Mama Bootcamp Main March 12, 2018

Ingredients 

  • 2 large zucchini, spiralized ( cleanfoodcrush.com/spiralizer ) 
  • 1 pound of skinless salmon fillet, cut into cubes 
  • juice from 1/2 lemon + more to garnish 
  • 1 Tbsp melted clarified butter, Ghee, or coconut oil 
  • 1 fresh garlic clove, minced 
  • 1 pinch of chili powder 
  • sea salt and pepper, to your taste 
  • 1 1/2 cup halved fresh cherry tomatoes 
  • a pinch of chili flakes

Instructions

  1. Whisk half of the melted butter with the fresh minced garlic, chili powder and lemon juice, and season with salt and pepper.
  2. Pour this marinade over the salmon cubes, and toss to coat. 
  3. Preheat a large pan over medium high heat, then add in the salmon cubes and cook for about 2-3 minutes per side, or until golden brown and flaky.
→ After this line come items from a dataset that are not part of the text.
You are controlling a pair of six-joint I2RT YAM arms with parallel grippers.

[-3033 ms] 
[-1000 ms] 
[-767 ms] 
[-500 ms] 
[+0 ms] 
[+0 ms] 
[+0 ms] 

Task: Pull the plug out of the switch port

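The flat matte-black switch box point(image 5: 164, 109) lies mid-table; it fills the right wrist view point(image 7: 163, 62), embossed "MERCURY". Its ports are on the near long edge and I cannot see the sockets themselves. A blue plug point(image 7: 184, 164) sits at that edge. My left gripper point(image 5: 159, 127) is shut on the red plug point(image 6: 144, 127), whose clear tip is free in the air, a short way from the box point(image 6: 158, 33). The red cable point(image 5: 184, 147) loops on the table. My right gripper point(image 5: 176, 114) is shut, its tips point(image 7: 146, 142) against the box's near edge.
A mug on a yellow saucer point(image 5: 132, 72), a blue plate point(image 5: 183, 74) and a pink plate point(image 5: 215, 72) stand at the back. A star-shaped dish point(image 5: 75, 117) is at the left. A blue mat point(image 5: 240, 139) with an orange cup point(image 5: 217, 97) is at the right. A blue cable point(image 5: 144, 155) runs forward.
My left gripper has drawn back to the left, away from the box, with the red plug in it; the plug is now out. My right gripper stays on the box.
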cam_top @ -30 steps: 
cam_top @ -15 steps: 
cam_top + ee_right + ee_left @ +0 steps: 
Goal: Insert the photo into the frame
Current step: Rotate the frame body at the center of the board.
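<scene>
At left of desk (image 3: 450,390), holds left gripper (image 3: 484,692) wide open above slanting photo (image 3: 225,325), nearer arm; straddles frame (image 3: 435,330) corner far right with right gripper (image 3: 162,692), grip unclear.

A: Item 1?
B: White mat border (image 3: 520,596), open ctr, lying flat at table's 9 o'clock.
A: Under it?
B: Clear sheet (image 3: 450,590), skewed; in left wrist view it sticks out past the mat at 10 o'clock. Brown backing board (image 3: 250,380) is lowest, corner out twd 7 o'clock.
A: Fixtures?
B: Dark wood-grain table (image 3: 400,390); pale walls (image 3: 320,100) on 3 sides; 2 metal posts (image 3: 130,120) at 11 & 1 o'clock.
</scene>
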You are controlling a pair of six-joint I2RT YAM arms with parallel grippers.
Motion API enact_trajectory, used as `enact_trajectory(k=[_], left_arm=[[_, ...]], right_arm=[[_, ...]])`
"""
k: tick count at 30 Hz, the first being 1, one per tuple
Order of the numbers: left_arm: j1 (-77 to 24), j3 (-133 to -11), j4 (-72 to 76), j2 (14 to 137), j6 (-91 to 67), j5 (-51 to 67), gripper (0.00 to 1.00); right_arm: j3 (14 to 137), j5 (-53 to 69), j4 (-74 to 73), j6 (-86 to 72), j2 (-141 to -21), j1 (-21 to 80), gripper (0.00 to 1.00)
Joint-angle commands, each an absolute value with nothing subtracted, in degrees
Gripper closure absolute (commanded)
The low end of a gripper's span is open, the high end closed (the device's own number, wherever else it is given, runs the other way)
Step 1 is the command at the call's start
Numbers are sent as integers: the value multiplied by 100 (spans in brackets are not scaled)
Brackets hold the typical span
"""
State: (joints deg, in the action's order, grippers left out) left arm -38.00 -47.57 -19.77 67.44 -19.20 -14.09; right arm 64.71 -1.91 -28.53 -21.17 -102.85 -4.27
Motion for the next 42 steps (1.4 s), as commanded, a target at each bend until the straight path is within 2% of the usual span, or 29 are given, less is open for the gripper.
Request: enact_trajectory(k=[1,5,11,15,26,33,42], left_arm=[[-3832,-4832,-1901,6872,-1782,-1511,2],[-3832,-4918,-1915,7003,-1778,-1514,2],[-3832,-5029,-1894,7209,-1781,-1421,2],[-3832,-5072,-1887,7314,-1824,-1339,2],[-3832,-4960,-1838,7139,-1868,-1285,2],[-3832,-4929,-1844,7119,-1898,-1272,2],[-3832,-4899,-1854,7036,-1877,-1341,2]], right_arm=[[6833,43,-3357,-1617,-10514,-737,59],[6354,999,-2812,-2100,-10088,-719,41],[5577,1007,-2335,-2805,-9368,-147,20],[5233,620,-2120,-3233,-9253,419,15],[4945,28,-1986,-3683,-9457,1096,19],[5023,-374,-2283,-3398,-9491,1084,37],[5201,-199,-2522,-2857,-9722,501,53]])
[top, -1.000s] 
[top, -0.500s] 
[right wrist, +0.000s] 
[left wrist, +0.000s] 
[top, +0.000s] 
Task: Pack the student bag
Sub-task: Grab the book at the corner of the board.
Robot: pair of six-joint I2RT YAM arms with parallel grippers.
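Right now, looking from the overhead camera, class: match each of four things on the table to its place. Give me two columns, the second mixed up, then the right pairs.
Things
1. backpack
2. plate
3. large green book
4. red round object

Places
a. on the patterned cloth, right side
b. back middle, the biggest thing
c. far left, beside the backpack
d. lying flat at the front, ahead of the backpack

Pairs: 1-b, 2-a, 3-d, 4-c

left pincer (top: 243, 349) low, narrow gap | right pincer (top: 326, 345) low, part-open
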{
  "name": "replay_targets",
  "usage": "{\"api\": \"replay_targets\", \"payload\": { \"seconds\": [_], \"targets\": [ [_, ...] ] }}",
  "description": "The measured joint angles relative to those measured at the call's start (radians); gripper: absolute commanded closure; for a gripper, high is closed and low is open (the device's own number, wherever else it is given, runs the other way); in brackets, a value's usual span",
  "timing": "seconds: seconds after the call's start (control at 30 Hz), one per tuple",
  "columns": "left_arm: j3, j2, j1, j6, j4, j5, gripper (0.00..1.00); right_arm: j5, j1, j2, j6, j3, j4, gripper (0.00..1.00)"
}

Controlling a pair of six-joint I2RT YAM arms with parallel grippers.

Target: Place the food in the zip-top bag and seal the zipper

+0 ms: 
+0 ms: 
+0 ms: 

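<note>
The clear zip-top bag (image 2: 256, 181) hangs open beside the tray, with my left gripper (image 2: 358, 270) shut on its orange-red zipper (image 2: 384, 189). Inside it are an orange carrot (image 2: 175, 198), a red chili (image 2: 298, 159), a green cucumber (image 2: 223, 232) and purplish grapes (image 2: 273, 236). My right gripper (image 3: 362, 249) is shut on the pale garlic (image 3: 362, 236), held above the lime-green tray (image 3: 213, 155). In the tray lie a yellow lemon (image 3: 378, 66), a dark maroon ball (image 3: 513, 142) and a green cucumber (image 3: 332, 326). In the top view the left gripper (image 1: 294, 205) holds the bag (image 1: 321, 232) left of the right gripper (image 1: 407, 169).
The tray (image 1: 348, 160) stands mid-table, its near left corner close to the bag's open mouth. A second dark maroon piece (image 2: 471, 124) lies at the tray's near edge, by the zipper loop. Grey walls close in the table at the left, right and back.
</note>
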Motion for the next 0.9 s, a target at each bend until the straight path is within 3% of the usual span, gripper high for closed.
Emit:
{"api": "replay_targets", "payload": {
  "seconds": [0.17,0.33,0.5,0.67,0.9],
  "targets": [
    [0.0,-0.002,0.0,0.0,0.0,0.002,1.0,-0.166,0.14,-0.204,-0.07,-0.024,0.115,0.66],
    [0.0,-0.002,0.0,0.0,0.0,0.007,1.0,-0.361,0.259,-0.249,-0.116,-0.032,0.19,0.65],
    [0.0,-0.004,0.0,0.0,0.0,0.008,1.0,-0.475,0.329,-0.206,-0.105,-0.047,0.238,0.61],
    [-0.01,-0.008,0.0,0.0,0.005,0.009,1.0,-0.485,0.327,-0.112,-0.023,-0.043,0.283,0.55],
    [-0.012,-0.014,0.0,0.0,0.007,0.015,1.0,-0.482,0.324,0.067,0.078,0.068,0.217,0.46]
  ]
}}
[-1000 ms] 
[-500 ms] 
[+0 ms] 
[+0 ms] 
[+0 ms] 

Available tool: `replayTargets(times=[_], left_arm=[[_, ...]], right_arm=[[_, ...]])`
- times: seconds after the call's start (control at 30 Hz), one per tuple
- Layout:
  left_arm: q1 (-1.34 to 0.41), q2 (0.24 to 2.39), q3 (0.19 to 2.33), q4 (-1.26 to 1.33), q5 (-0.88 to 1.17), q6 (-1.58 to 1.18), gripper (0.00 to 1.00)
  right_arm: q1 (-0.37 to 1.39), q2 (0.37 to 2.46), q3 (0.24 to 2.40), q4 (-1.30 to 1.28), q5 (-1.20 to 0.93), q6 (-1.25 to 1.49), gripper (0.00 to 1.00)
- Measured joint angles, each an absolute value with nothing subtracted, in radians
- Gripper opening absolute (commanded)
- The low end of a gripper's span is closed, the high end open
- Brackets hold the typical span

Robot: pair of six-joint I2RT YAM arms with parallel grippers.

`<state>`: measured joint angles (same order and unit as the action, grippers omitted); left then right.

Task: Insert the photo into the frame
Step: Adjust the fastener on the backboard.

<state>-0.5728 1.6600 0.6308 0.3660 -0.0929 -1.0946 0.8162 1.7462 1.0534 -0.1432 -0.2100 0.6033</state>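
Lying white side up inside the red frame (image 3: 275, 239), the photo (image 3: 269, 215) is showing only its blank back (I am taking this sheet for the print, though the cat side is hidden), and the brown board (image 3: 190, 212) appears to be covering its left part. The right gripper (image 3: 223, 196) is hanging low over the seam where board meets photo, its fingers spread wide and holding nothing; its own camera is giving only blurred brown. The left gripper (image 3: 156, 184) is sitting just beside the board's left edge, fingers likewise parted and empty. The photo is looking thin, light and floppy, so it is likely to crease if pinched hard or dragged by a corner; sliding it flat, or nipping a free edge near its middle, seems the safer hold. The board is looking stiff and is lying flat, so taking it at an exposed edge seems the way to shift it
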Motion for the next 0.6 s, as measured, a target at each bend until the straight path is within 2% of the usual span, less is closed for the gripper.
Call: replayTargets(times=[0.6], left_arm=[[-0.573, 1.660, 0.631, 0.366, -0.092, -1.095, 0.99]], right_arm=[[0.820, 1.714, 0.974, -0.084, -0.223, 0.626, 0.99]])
Remove the salmon from the pan and set aside.
  4. In the same preheated pan add in the remaining butter, cherry tomatoes and zucchini noodles.
  5. Saute for about 2-3 minutes, then return the salmon and very gently stir to combine to combine.
  6. Squeeze lemon juice over and garnish with chili flakes. Enjoy!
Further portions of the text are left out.